1. Field of the Invention
The present invention relates to computers and computer networks. More particularly, the invention relates to profiling an Internet endpoint associated with an Internet Protocol (IP) address.
2. Background of the Related Art
Profiling what users are doing on the Internet at a global scale, e.g., which applications and protocols users use, which sites the users access, and who the users try to talk to, are intriguing and important questions for a number of reasons. For example, the profiling results can reveal regional characteristics of cultural and behavioral patterns, important user usage pattern trends, potential exploitation of security vulnerabilities, early indication of user acceptance of a new product or service, etc. The profiling results can be used for various purposes such as strategic development, product/service marketing, network traffic engineering, security enhancement, etc.
The most common way to answer the above questions is to analyze network traces. However, the access issues to network traces at a global scale and the processing power required for analyzing network traces in large volume result in the inapplicability of state-of-art packet-level traffic classification tools for this scenario.
The Internet is composed of machines (e.g., computers or other devices with Internet access) associated with IP addresses for identifying and communicating with each other on the Internet. The Internet and the IP addresses are well known to those skilled in the art. These machines are called endpoints on the Internet. Internet endpoints may act as a server, a client, or a peer in the communication activity on the Internet. In vast majority of scenarios, information about servers such as the IP address are publicly available for user to access. In peer-to-peer (p2p) based communication, in which all endpoints can act both as clients or servers, the association between an end point and the p2p application becomes publicly visible. Even in the classical client-server communication scenario, information about clients such as website user access logs, forums, proxy logs, etc. also stay publicly available. Given that many forms of communication and various endpoint behaviors do get captured and archived, enormous amount of information valuable for profiling or characterizing endpoint behavior at a global scale is publicly available but has not been systematically utilized for such purpose.
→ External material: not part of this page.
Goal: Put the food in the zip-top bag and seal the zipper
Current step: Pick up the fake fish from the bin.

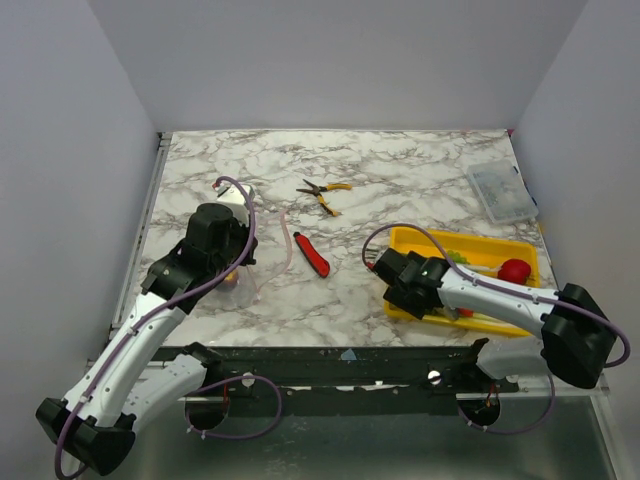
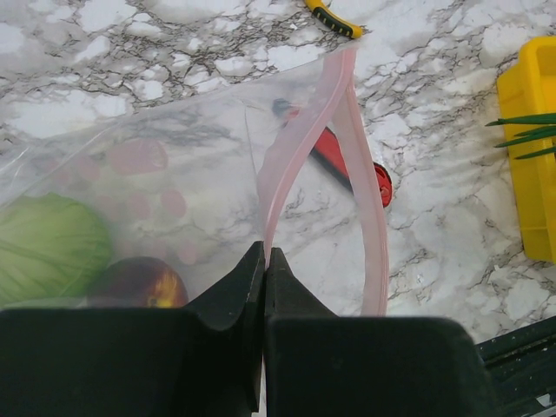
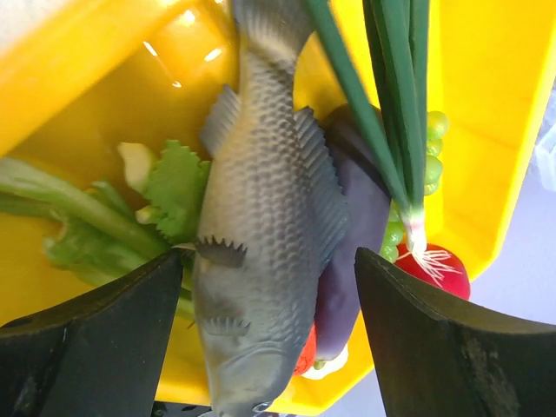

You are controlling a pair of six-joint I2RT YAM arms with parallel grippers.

In general, in one aspect, the present invention relates to a method of profiling an Internet endpoint associated with an Internet endpoint domain name, the method includes generating a profiling rule using an Internet search engine, obtaining a search result by inputting the Internet endpoint domain name to the Internet search engine, and classifying the Internet endpoint based on the search result using the profiling rule.
In general, in one aspect, in the method, generating the profiling rule includes obtaining a seed search result by inputting a seed set to the Internet search engine, the seed set comprising a plurality of randomly chosen Internet endpoint identifiers, the seed search result comprising a plurality of hit texts and a Uniform Resource Locator (URL) associated with a hit text of the plurality of hit texts, the plurality of hit texts comprising a plurality of phrases, the hit text comprising a phrase of the plurality of phrases, the Internet endpoint identifiers comprising at least one selected from a group consisting of an Internet Protocol (IP) address, a domain name, and an IP prefix, ranking the plurality of phrases to generate a rank of the phrase based a count of the phrase in the plurality of hit texts, adding the phrase to a key phrase list if the count exceeds a pre-determined threshold, assigning a URL class to the URL if the phrase is added to the key phrase list, the URL class being determined from the phrase based on semantics, determining a IP tag associated with the URL class, the IP tag being determined from the URL class and the phrase based on semantics, and associating the phrase with the URL class in the profiling rule.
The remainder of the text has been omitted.